Le Football Club des Écureuils de Mérignac-Arlac, réputé plus grand club amateur de la région avec 950 licenciés, traverse une nouvelle zone de turbulences. Alors que l’équipe première joue la montée en National 3, le club est secoué par des dissensions internes, une rigueur budgétaire inédite et la suspension d’indemnités, sur fond de rumeurs de fort déficit.
Démission du président Alexander Alegrias
Dernier soubresaut en date : la démission du président Alexander Alegrias. Nommé en octobre 2025 pour remplacer Jean-Luc Fonteyraud, figure historique du club, il a jeté l’éponge après seulement quelques mois. Dans son courrier du 1er mai, il invoque des « raisons personnelles » liées à son déménagement en Espagne, mais aussi « un réel désaccord entre les membres du bureau et la direction ». Loïc Berry, vice-président assurant l’intérim, précise que le prochain président sera désigné le 28 mai.
Mesures d’austérité et mécontentement
La nouvelle direction a mis en place des mesures drastiques pour assainir les finances. En novembre, l’arrêt des remboursements de frais et des indemnités pour joueurs et éducateurs bénévoles, dont les « primes de match », a été annoncé. « C’était nécessaire pour la survie de l’institution », justifie Loïc Berry. Cette décision a provoqué des mécontentements et plusieurs départs. Un joueur de l’équipe senior témoigne : « On ne demandait pas grand-chose, mais c’est une question de parole non tenue. » Un autre footballeur parle d’une « rupture » avec le président, tandis que le groupe s’est concentré sur lui-même pour maintenir la cohésion.
Des finances floues
Le déficit du club est un sujet de querelle depuis des années. Jean-Jacques Darroman, ancien président, affirme avoir laissé une trésorerie saine en 2022. Aujourd’hui, le trésorier Stéphane Guala refuse de donner des chiffres précis mais assure que le club finira la saison à l’équilibre. Selon certaines sources, le déficit de la dernière saison serait de 25 000 à 40 000 euros. Jean-Luc Fonteyraud admet une situation « tendue » mais relativise, tandis que des adhérents dénoncent des dettes envers les joueurs et éducateurs.
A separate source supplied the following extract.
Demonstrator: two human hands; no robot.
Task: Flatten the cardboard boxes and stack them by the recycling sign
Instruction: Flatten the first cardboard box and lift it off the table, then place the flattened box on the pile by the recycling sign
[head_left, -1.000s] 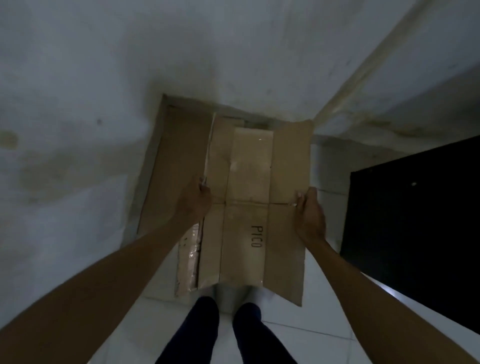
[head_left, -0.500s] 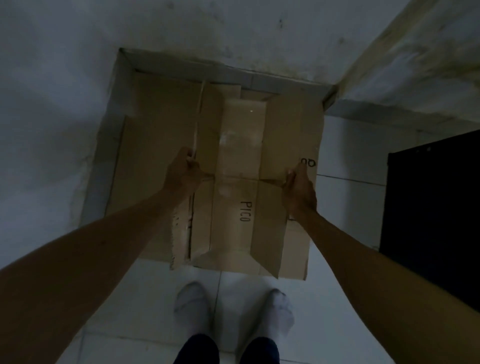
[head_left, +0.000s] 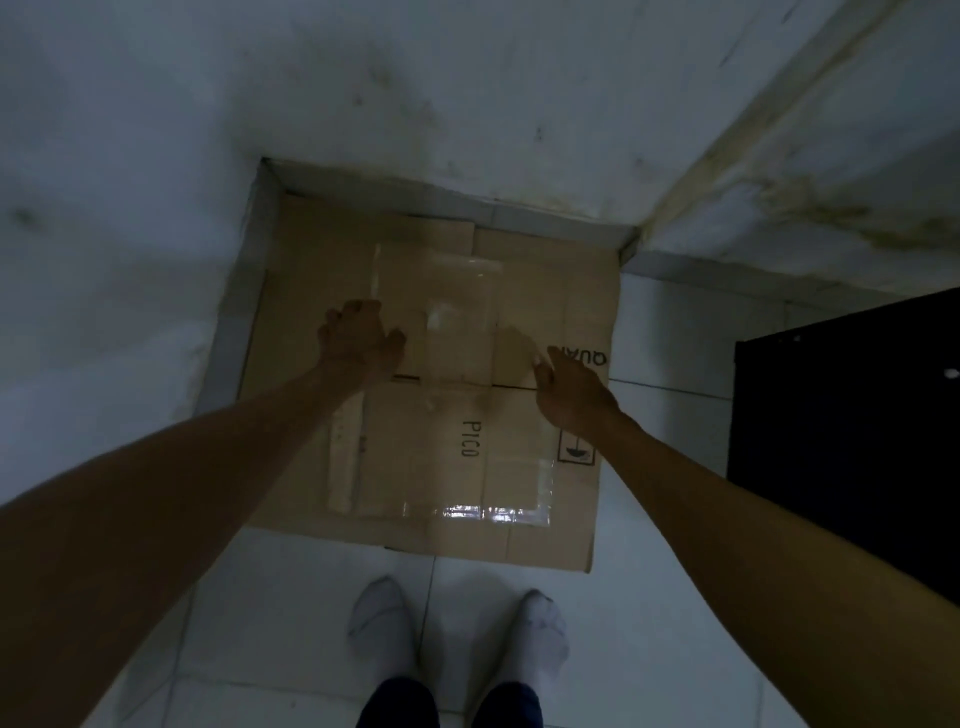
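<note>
Cardboard, brown, flattened box marked "PICO" (head_left: 467, 441), lies flat on a larger flattened brown cardboard sheet (head_left: 311, 270), which sits on the white tiled floor (head_left: 291, 613) in the wall corner. Clear glossy tape (head_left: 488, 512) runs along the PICO box's near edge. Left hand (head_left: 361, 340) hangs over the box's left side, fingers loosely curled, gripping nothing; contact cannot be told. Right hand (head_left: 571, 389) is at the box's right side, fingers relaxed, holding nothing. White-socked feet (head_left: 384, 623) stand just short of the box. Black cabinet (head_left: 852, 441) stands right of the box.
</note>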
La montée en National 3 en question
La stabilité de la présidence est cruciale alors que l’équipe fanion pourrait monter en National 3. Si la direction assure pouvoir assumer ce passage, des sceptiques craignent un recalage par la Direction nationale du contrôle de gestion. Les joueurs restent mobilisés, mais un ancien membre du comité directeur, Fabrice Crédot, a démissionné « par lassitude », pointant des problèmes structurels : hausse des charges, baisse des partenariats, manque de bénévoles. Il rappelle que « un club amateur, ce n’est pas une entreprise. On a un rôle social et éducatif. »
La Ville de Mérignac, qui verse 110 000 euros de subvention annuelle, se veut prudente. L’adjoint aux sports doit rencontrer le comité prochainement. En attendant, le club espère que la montée sportive apaisera les tensions.